Kaetlyn: Will you be going home after the world championships?

Jason: I will be going home! I have a flight from Sweden to Chicago booked so I’m very excited about that. I’m missing my family.

Kaetlyn: Lastly, what is your advice for young skaters?

Jason: I would have to say: “the love for the sport has to drive you.” Being around so many athletes, not even in skating but in all sports, you see this common denominator of the passion and the love for the sport that you’re in. It drives you and it’s the motivating factor. I think that if you love the sport — no matter if you’re from a small town, or big city — you can make it work, and you can find your own path. The next piece of that is that there’s no one path to success.

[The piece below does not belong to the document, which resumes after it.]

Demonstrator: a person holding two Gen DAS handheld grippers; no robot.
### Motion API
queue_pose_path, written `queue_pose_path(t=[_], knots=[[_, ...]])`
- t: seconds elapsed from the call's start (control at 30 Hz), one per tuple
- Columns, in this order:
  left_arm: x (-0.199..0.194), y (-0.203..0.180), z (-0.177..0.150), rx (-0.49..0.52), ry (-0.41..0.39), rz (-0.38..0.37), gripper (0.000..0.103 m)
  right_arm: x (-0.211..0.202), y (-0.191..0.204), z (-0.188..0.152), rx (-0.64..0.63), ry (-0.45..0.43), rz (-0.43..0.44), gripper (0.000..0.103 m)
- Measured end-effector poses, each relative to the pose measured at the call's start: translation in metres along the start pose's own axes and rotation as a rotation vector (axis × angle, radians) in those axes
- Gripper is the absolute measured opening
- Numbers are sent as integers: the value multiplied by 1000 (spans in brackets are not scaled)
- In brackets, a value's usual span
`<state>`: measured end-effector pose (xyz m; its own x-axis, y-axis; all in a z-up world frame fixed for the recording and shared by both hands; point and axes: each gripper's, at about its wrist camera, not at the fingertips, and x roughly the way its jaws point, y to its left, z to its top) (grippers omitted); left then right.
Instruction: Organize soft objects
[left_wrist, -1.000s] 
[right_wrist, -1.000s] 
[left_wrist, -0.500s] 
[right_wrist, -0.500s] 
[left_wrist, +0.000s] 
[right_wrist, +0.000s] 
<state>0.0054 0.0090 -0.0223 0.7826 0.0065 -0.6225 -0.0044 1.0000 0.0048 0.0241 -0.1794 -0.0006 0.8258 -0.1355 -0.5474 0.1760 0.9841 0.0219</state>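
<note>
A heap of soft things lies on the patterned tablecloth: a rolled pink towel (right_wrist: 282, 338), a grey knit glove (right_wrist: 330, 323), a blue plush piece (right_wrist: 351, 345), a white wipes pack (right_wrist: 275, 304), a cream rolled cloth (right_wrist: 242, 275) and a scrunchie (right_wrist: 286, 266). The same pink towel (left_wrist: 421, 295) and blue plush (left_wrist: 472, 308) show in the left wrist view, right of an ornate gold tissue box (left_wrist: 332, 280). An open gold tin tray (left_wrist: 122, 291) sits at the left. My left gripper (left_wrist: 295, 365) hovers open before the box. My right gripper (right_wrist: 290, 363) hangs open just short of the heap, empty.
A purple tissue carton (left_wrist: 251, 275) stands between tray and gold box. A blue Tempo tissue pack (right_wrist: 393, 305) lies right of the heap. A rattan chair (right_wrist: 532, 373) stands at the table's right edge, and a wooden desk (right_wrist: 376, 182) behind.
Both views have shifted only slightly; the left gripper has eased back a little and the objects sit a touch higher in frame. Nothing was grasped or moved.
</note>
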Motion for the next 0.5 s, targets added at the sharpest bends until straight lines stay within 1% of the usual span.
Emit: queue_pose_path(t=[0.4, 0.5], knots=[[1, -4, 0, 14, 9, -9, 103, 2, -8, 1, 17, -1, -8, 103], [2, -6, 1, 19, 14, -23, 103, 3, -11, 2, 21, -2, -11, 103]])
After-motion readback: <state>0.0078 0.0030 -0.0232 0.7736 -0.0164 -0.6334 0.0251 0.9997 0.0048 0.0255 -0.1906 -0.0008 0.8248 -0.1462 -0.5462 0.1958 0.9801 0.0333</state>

Success looks different to everyone. I would tell younger skaters to take that love and know that you don’t have to do ABCD to get to Z. Know that every path to wherever you want to go is different, and you can create it in your own way. It’s not going to be linear. You’re going to have a lot of ups and downs. You’re going to have a lot of great moments, and moments you wish you don’t ever have to relive. It’s all part of the process, you’re going to learn from each setback and each success. Just be open to wherever the sport takes you.

Kaetlyn: That’s amazing. Thank you so much!

Jason: Oh my god no, thank you so much for having me!

Kaetlyn: You’re always a nice, bright, shining light. I wish you the best of luck with your second competition of the season!

After this interview, Jason did go on to finish 7th at Worlds!